_Work task_
From the first line to the last, give the listing again exactly.
------------------------------------------------------------
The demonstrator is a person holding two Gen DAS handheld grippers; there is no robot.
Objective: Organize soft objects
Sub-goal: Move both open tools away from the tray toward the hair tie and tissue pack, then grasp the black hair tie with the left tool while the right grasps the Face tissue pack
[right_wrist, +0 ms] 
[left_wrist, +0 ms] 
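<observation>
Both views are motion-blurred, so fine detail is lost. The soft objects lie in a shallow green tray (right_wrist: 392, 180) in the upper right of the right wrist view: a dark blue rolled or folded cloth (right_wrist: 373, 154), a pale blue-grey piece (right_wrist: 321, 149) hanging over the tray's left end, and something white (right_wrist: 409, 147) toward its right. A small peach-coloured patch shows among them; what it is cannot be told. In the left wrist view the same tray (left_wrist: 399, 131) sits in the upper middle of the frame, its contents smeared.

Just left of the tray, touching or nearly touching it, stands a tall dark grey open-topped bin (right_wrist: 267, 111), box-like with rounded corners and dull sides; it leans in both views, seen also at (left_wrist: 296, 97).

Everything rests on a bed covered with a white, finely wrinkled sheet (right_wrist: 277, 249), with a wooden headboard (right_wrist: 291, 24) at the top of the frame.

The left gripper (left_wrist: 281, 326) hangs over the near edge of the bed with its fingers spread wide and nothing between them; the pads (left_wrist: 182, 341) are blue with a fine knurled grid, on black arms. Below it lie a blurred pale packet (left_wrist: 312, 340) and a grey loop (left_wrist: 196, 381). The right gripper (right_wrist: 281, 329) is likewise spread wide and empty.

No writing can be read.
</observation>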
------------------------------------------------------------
_Solved exercise_
The demonstrator is a person holding two Gen DAS handheld grippers; there is no robot.
Objective: Organize soft objects
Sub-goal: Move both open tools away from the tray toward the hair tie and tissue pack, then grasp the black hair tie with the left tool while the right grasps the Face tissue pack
[right_wrist, +0 ms] 
[left_wrist, +0 ms] 
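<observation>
Both views are motion-blurred, so fine detail is lost. The soft objects lie in a shallow green tray (right_wrist: 392, 180) in the upper right of the right wrist view: a dark blue rolled or folded cloth (right_wrist: 373, 154), a pale blue-grey piece (right_wrist: 321, 149) hanging over the tray's left end, and something white (right_wrist: 409, 147) toward its right. A small peach-coloured patch shows among them; what it is cannot be told. In the left wrist view the same tray (left_wrist: 399, 131) sits in the upper middle of the frame, its contents smeared.

Just left of the tray, touching or nearly touching it, stands a tall dark grey open-topped bin (right_wrist: 267, 111), box-like with rounded corners and dull sides; it leans in both views, seen also at (left_wrist: 296, 97).

Everything rests on a bed covered with a white, finely wrinkled sheet (right_wrist: 277, 249), with a wooden headboard (right_wrist: 291, 24) at the top of the frame.

The left gripper (left_wrist: 281, 326) hangs over the near edge of the bed with its fingers spread wide and nothing between them; the pads (left_wrist: 182, 341) are blue with a fine knurled grid, on black arms. Below it lie a blurred pale packet (left_wrist: 312, 340) and a grey loop (left_wrist: 196, 381). The right gripper (right_wrist: 281, 329) is likewise spread wide and empty.

No writing can be read.
</observation>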

The output returned above is complete.